Ивакин вышел из блиндажа. Балашов остался один.

«Вот даже и у него вчуже башка разболелась, — подумалось Балашову. — А что значит «вчуже»?! Разве Ивакин не враг фашизма, не коммунист?! Он мог оказаться в таком же положении, как я, если бы эти кюльпе его посчитали особенно для них опасным… Но ведь все началось не с Кюльпе, совсем с другого. Ведь первым выступил Зубов… Почему же так вышло, что рядовой коммунист, каких много, кадровый командир Зубов должен был дать первый толчок во всей этой истории? Чего хотел тот, кто подсунул в прямолинейный мозг Зубова мысль о вредности идей Балашова? Кто был «успокоитель», страшившийся критики недостатков, признания нашей неподготовленности к войне? Видимо, это был тот мещанин-чиновник, который хотел доказать, что все обстоит отлично, и обстоит отлично именно потому, что он, лично он, талантливо и блестяще делает свое дело?! Этот «кто-то» хотел доказать, что его не напрасно возвышают и почитают. Мещанин беспокоился больше всего за возможную потерю личных наград и почета. Он хотел жить с комфортом, спокойно, хотел иметь власть, звания, ордена и удобства… Но разве честного человека и коммуниста могло осилить желание покоя, стремление к личным удобствам? Могут ли вообще у нас быть уютные должности, тихонькие и сытенькие местечки где бы то ни было, не то что даже — особенно — в делах обороны?

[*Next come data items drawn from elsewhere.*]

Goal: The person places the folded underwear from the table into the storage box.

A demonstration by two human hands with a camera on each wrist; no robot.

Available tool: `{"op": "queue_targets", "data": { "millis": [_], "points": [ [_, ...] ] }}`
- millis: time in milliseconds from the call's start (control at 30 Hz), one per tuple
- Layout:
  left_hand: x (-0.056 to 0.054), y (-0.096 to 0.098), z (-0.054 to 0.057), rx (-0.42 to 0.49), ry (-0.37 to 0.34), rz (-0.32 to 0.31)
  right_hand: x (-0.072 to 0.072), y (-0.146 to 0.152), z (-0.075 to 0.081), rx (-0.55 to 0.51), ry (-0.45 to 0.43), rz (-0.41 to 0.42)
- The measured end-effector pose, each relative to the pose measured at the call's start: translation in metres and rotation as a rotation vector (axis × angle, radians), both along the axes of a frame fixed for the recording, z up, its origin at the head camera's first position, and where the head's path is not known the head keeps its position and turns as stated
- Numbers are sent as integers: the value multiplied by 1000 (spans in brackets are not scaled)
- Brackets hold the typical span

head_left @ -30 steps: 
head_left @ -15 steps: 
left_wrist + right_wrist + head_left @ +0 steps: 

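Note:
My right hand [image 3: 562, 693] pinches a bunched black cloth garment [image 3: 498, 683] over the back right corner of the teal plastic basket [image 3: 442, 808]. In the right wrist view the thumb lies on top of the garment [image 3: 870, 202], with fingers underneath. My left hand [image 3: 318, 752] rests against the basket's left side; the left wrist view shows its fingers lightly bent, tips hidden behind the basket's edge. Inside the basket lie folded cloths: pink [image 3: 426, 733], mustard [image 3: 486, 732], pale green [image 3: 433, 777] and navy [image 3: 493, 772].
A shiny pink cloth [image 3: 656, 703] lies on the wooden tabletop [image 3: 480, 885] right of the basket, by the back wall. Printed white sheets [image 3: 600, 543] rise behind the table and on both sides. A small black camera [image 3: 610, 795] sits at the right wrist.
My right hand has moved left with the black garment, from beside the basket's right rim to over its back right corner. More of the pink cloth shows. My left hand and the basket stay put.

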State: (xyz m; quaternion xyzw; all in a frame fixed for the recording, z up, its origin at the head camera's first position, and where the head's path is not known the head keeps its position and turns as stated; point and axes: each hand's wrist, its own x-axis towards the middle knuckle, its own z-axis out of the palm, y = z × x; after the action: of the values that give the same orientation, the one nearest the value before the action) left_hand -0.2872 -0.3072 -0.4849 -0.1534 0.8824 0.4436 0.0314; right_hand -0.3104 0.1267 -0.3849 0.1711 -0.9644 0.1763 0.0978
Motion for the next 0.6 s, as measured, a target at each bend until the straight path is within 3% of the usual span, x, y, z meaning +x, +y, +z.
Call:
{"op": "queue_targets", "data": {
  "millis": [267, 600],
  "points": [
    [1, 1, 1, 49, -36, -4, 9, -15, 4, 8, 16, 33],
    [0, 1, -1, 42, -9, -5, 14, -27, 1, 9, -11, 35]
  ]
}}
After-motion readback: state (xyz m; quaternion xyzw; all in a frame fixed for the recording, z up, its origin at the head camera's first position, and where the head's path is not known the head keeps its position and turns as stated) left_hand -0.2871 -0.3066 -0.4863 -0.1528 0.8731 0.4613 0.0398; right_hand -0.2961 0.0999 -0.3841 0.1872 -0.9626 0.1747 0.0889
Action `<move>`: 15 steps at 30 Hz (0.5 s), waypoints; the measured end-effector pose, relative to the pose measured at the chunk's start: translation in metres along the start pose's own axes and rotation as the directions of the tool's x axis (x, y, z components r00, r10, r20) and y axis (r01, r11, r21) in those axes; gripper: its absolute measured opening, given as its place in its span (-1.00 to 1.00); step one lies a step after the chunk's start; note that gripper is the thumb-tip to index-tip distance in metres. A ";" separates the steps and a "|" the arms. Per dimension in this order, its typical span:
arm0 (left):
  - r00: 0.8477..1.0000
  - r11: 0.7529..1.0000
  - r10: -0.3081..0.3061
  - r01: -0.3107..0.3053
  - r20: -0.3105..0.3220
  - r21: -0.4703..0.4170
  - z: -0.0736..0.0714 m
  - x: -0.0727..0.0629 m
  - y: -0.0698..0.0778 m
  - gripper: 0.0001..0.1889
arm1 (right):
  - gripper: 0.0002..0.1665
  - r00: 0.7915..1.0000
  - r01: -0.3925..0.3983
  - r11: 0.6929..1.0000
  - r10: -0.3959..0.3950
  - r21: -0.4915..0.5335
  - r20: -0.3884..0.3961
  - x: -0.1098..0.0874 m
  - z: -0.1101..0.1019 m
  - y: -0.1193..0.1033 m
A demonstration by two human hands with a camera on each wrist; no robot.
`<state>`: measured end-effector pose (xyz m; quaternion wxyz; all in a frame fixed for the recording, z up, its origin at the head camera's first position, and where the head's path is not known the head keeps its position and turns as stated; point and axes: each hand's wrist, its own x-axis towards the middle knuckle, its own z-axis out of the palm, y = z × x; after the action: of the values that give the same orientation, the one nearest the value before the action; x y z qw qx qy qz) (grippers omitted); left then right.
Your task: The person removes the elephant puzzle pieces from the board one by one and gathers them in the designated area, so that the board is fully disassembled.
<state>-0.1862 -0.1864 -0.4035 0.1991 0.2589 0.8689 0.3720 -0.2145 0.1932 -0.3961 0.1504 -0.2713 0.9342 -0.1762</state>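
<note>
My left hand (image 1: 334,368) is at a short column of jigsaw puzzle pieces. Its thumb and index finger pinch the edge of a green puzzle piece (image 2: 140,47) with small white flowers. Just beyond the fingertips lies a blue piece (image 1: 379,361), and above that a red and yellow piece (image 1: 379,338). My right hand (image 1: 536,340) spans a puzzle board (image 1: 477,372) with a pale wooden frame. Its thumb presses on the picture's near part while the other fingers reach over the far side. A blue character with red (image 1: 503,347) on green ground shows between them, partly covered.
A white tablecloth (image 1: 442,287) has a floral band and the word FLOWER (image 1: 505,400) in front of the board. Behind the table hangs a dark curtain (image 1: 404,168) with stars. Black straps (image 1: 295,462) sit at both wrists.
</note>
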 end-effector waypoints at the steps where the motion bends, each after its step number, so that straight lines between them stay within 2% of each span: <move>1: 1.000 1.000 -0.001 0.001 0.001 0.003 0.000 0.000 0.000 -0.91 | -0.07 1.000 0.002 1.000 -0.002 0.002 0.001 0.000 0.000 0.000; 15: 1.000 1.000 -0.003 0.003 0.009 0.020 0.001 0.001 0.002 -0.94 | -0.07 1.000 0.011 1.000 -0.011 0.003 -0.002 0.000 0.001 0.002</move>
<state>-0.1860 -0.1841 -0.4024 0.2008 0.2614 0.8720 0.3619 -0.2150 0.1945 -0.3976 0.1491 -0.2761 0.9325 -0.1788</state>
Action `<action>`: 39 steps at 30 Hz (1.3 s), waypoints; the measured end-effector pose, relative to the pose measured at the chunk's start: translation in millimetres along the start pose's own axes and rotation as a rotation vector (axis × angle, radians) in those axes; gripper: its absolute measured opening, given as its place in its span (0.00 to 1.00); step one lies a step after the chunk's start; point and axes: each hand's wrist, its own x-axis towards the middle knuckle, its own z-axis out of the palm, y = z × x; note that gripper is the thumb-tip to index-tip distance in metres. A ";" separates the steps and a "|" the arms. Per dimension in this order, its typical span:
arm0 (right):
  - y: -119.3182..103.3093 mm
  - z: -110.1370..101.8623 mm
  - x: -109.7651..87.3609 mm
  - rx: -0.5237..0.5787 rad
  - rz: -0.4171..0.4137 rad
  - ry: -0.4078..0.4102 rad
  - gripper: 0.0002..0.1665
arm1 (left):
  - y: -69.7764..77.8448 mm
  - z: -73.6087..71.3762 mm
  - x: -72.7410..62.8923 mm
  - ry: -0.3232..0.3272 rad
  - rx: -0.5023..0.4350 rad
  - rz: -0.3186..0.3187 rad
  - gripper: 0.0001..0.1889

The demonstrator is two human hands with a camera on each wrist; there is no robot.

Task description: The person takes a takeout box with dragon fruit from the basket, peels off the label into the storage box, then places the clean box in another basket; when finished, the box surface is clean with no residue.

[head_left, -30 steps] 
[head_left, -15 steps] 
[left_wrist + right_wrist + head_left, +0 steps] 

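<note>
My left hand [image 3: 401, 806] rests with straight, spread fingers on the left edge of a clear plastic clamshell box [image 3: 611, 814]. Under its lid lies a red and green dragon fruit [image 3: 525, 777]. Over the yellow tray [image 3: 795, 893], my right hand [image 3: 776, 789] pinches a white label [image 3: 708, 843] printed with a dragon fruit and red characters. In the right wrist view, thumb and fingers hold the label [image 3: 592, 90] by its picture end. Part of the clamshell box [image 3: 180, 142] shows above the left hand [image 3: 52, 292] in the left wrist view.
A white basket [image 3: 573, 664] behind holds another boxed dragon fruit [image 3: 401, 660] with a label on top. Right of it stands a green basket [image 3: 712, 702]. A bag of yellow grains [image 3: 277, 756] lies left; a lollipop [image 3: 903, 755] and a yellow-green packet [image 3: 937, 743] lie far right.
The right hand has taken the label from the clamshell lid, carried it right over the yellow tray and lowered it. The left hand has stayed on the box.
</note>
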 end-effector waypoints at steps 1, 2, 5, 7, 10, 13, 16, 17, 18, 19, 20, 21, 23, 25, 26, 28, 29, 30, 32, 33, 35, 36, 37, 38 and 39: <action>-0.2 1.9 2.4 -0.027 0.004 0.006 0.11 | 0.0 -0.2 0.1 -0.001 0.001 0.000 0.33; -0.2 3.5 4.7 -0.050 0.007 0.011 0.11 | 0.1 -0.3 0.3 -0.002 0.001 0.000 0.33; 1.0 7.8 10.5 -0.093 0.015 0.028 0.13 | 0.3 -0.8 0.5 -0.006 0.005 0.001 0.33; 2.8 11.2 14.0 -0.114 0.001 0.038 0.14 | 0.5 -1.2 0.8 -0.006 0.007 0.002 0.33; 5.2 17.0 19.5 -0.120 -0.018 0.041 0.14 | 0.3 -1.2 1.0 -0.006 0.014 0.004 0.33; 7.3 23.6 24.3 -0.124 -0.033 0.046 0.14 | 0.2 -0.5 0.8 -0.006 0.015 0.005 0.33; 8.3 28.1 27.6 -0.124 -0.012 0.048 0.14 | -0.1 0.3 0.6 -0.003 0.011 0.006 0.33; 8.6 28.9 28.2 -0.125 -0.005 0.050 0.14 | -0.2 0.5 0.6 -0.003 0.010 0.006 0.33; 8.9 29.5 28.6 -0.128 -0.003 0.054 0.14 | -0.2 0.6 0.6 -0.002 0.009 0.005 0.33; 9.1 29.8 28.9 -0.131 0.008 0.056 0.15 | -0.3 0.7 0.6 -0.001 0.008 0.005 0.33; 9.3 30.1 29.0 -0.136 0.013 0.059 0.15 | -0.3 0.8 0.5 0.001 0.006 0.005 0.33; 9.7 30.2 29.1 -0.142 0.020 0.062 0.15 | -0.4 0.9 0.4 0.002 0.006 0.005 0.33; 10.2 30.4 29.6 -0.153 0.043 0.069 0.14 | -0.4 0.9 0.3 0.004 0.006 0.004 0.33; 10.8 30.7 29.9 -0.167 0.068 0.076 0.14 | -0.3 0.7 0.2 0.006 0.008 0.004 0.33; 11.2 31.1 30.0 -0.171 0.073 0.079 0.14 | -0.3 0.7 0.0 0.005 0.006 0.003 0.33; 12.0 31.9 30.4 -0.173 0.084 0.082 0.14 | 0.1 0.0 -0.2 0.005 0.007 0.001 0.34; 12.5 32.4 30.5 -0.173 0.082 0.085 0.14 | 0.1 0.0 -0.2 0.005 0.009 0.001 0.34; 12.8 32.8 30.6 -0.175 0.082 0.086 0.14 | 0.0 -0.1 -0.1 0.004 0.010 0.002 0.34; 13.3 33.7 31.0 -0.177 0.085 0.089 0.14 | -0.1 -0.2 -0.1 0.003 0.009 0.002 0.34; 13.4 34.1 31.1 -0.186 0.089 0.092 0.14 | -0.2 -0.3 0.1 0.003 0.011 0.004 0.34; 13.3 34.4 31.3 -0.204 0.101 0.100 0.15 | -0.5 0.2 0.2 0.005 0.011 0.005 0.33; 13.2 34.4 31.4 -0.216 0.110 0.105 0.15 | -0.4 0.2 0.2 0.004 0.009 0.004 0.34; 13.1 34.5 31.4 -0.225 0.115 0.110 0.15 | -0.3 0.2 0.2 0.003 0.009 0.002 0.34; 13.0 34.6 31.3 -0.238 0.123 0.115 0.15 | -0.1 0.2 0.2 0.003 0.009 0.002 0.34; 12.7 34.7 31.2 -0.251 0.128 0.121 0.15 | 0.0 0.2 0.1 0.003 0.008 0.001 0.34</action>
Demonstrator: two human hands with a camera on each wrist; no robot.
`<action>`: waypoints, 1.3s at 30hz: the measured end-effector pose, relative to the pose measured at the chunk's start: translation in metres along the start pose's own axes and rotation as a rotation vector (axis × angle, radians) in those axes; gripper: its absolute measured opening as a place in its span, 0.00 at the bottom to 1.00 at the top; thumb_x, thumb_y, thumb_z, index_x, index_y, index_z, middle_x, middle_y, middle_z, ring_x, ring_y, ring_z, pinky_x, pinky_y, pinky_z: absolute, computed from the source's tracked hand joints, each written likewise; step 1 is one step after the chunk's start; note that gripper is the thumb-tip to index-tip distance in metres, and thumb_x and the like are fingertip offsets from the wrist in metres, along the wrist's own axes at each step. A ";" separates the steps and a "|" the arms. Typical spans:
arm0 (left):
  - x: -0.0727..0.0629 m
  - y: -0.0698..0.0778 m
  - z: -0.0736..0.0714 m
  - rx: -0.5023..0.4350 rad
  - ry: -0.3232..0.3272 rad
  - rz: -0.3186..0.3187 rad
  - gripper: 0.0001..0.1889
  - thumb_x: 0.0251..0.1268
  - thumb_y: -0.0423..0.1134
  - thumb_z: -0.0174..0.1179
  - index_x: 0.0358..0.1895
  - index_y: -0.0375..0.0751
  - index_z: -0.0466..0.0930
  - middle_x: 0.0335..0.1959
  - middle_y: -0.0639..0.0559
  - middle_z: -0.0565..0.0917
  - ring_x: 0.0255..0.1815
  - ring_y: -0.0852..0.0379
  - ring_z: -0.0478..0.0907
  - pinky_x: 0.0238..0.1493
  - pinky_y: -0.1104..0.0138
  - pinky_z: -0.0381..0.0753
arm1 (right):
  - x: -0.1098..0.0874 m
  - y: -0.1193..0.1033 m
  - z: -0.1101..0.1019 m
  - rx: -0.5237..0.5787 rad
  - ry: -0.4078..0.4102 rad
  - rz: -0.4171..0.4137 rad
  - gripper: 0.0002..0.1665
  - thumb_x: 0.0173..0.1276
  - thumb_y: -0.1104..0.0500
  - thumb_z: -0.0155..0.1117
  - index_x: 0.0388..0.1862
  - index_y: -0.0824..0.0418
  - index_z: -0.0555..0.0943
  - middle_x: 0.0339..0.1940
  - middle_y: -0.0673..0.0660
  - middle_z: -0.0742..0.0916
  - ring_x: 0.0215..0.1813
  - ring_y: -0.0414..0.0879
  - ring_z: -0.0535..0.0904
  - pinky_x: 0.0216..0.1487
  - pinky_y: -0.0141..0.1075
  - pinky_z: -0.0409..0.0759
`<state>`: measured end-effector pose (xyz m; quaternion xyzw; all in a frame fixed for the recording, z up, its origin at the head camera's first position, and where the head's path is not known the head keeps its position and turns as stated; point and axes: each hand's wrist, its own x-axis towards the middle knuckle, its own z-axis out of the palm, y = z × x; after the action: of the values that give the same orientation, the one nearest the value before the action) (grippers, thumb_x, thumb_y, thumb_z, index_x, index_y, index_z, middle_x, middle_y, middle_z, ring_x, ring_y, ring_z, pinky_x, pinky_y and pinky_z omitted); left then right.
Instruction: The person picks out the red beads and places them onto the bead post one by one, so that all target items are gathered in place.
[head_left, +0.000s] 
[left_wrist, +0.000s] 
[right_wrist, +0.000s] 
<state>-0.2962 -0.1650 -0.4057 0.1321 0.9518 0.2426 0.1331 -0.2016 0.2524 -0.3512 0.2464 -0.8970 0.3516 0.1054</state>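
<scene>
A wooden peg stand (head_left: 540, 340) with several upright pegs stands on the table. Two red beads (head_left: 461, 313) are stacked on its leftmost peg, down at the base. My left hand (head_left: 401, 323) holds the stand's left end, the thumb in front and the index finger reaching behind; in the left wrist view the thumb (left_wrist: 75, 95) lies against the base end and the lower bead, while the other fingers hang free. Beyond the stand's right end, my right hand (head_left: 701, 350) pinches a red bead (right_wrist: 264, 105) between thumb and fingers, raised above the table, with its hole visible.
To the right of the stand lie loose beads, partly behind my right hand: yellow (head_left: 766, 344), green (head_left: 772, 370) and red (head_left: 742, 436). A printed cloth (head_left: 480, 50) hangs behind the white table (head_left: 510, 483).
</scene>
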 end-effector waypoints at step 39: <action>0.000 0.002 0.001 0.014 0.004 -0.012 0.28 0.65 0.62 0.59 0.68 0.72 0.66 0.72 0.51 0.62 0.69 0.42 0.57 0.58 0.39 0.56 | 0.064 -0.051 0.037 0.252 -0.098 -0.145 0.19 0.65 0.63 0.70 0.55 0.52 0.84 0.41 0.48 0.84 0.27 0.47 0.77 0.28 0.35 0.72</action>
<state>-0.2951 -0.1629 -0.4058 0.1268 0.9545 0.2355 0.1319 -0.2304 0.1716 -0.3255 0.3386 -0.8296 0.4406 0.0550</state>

А мещанину было решительно все равно. Он горланил с особой радостью: «По заслугам каждый награжден…», полагая, что главное в жизни — награда. Не сами героические деяния, а ордена и чины…

Мещанин запугал нас тем, что нашим собственным признанием наших недостатков и слабостей могут воспользоваться враги. А враг-то как раз и воспользовался успокоительной мещанской проповедью благополучия! Враг радовался всегда, когда под давлением «успокоителей» умолкал голос нашей критики — голос тревожной партийной совести. Ведь признание нами наших собственных недостатков угрожало изжитием их, усилением нашей мощи!

Но теперь поднялся весь народ с оружием. Он фашистам ни землю, ни правду свою, ни правду своих детей не отдаст!» — уверенно решил Балашов. И эта вера в народ, в огромную силу народа, так заслонила и неправдоподобное появление на его пути призрака Кюльпе и все это прошлое, явно спровоцированное теми же кюльпе, что им окончательно овладели спокойствие и уверенность в том, что все они, попавшие в зону фронтового прорыва, правильно делают свое дело: они хорошо дерутся и, как только хватает сил, облегчают оборону Москвы, отвлекая сюда, на себя, многочисленные дивизии этих кюльпе, которые без их сопротивления лезли бы в этот час на столицу. А Москва уж конечно примет все меры, чтобы выручить их, дать им тоже всемерную помощь, если они успеют опередить фашистский удар…

Вошедший в блиндаж летчик доложил Балашову, что завтра будет готов к вылету единственный оставшийся на плацдарме самолет, который уцелел от уничтожения на аэродроме лишь потому, что вследствие поломки был вынужден приземлиться на одной из лесных полян. Уже после прорыва его удалось разобрать на части и перевезти из района, занятого фашистами.

— Постарайтесь закончить ремонт, чтобы вылететь завтра, как только стемнеет. Через вас мы будем просить Генштаб о прикрытии с воздуха наших частей, пробивающихся из окружения, — сказал Балашов летчику.

У выхода летчик отступил, пропуская к командарму Чалого и Ивакина.